• **DIRECTIONS**
Pull every line with "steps" from the entries below.

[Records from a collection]
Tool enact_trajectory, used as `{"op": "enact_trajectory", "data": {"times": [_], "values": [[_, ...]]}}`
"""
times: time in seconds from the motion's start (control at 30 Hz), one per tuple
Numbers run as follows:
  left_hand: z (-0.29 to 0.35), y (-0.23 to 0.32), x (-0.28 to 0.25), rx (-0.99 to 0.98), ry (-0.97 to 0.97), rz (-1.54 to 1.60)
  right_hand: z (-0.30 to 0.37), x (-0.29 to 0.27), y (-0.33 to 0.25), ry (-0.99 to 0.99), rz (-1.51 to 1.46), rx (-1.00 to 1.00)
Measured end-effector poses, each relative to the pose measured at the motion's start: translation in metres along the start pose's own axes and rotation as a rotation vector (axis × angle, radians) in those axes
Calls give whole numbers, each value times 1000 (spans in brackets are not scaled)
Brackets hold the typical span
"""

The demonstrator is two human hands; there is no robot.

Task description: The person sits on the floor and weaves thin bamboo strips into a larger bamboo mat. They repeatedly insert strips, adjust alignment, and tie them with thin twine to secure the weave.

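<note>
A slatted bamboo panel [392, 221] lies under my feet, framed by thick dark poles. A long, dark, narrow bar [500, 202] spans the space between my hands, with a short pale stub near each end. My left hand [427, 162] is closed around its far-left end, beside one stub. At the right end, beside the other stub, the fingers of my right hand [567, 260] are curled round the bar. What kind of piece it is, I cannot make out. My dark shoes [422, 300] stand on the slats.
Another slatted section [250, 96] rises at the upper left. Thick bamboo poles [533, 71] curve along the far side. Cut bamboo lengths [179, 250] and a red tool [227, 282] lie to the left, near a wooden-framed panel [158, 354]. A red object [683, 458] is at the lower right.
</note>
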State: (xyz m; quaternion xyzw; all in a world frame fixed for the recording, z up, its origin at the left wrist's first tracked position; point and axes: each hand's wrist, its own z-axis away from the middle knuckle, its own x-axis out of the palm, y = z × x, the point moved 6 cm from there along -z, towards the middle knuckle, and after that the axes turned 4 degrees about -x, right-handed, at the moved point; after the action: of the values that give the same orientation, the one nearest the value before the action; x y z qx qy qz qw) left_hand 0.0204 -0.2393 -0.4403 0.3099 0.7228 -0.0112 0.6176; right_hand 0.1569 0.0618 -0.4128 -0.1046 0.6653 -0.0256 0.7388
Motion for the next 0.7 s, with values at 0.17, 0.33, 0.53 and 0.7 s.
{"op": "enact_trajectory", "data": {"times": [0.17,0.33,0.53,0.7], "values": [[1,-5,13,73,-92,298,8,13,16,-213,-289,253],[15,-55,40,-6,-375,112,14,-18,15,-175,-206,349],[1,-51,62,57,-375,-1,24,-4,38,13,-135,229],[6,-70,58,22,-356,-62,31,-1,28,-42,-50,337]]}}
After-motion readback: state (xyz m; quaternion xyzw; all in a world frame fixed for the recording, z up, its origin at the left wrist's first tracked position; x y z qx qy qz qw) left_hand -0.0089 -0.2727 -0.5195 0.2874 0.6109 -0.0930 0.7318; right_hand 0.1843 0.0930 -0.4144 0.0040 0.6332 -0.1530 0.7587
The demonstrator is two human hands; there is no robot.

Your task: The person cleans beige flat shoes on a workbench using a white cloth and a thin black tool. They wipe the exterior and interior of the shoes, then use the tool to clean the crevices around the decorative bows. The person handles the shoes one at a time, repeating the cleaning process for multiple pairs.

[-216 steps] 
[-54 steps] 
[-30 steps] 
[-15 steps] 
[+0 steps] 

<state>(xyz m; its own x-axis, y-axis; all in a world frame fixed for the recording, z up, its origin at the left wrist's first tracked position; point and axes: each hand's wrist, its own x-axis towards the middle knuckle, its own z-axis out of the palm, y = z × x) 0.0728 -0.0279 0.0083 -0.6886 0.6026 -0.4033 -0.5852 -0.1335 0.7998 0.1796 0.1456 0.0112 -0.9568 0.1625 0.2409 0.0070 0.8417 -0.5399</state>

• **REPLY TO THE TASK**
[-216 steps] 
[-54 steps] 
[-30 steps] 
[-15 steps] 
[+0 steps] 

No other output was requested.